天競身形微晃,足不沾塵,只一閃,便從數具銅人之間的縫隙穿了過去。那幾具銅殼高舉的銅臂尚未砸落,眼前已空無一人。她步法輕靈,衣袂翻卷間忽左忽右,騰挪折轉全無徵兆。數百銅人擠擠挨挨揮臂亂抓,銅掌次次撲空,只撈著她身後一片殘影。她腳尖在一具銅人肩頭輕輕一點,身子借勢拔起,在半空中翻過一匝,輕飄飄落在圈外,衣袍獵獵垂落,周身三尺之內仍是不沾半點菸塵。坎離消長於一身,風雲發洩於七竅,真氣燻蒸,純陽注注。

“九九九七七。”天競將這一串數字從齒間懶懶吐出,腳下步子不緊不慢,東踏一步,西晃一遭,便將那些迎面砸來的銅臂盡數讓在身後。她五指緩緩收攏,拳鋒初成,一縷紫氣自虎口溢位,須臾間裹住整隻拳頭,紫華流轉,氤氳升騰。

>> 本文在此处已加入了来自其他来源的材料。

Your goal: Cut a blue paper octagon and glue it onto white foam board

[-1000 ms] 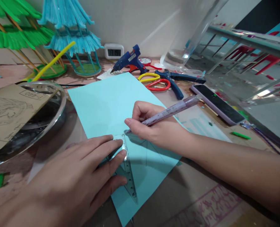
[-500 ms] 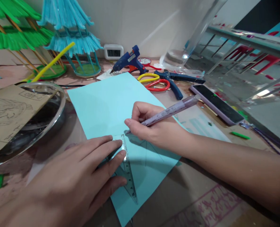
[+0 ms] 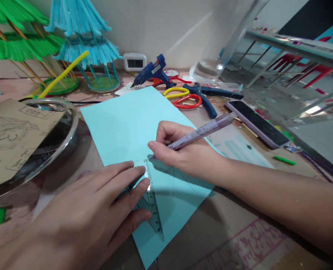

她話音落定,右足向前斜踏一步,足尖外擺,膝微屈,胯松沉,重心穩穩落在兩腿之間。左掌朝外一展,指尖上豎,掌心微含,右手五指虛攏成勾,自胸前劃開一道圓弧,緩緩提至肩側。身架舒展,肩沉肘墜,衣袍隨這架勢盪開一匝,又緩緩落下。周身紫氣未散,自拳鋒漫至腕間,沿小臂繚繞而上,在晨光裡微微蒸騰。她下頜微收,目光平平望向前方那一片銅殼,不嗔不喜,不躁不驕。

“鐺!”她拳鋒抵在銅人面門之上,那一聲金鐵巨響尚未消散,她陡然擰腰轉胯,拳面紫氣驟然暴漲。一道紫虹自拳鋒脫手而出,當胸貫入那具銅人軀殼,透體而過,又連穿後方兩排銅殼,所過之處銅甲碎裂崩飛。紫光餘勢不消,直直打入村落中央那片焦土,炸開一蓬紫濛濛的氣浪。那銅人胸口留下一個對穿的窟窿,邊緣處紫氣猶在嗤嗤蒸騰。天競收拳,垂手而立,拳面上最後一縷紫氣嫋嫋散去。

“武當一黃庭,純陽三分技。”她右掌朝前一展,指尖上豎,掌心微含,左勾手虛提於身側,衣袍被風灌滿,獵獵作響,周身紫氣驟然沉斂,自拳鋒縮回,沿經脈徐徐納入丹田,她就這樣目光平平望向前方那一片東倒西歪的銅殼,不嗔不喜。

“哎呀。”她將那銅人端詳了片刻,忽而展顏一笑,揹著手蹦蹦跳跳地繞了半匝。步子輕快,足尖點地即起,衣袂隨她身姿起落翩翩翻卷。繞到銅人背後,她歪著頭又打量了一眼那對穿的窟窿,伸手在銅殼上篤篤敲了兩記,吐了吐舌頭。

“這手感……不對勁啊,怎麼感覺像……”她用手指篤篤敲著銅殼,歪頭聽了聽聲響,又拿指甲在銅面上輕輕颳了兩下,刮出幾道淺淺的劃痕。指尖隨即沿著裂口邊緣摸過去,觸感粗糲發澀。

她忽然想起什麼似的,將手指湊到眼前看了看,指肚上沾著一層極細的銅粉,在晨光下微微泛光。她又曲起指節在銅殼上扣了兩下,這回聲音更悶了些,那銅殼內部似乎還有夾層,並不像實心銅鑄。她收回手,在衣襟上蹭了蹭沾在指尖的銅粉,眉心那道蹙痕又浮了上來。

“不會是那種屍……啊!”她猛地收回手指,整張臉皺成一團,兩腳在原地連跺了好幾下,像是要把指尖沾到的東西從身上抖掉。隨即她用力甩了甩手,又把手背在衣襟上來回蹭了幾遍,蹭完了舉到眼前再看,總覺得還是沒幹淨,索性從懷裡抽出帕子,把十根手指一根一根擦了個遍。

突然,她身子一矮,重心陡然下沉。整個人縮排迎面揮來的銅臂下方,雙手往上一探,十指扣住那具銅人的腕部與肘彎。腰胯猛擰,脊背如弓般繃緊,借那銅人前衝之勢順勢一帶,那具沉甸甸的黃銅軀殼竟被她從頭頂掄了過去,劃出一道弧線,重重砸在地上,銅殼碎裂,碎片四濺。她鬆開手,起身拍了拍掌心,腳下那具銅人已摔得四分五裂,斷口處露出空蕩蕩的內膛。她低頭瞥了一眼,眉頭又擰了起來。

“尸陀林!”她猛然抬頭,衝身後喊了一聲。那張原本寫滿嫌惡的臉,此刻陡然沉了下去。她立在四分五裂的銅殼之間,目光如冷電般掃過遍地殘骸,空蕩蕩的銅殼內壁沾著黑褐色的殘渣。

銅殼與銅殼之間,某種暗紅色的符紋在焦土上若隱若現,從村落中央一直延伸到腳下,蛛網般密佈。她緩緩直起腰,將手中帕子攥成一團,臉上再沒了半分玩笑的神色。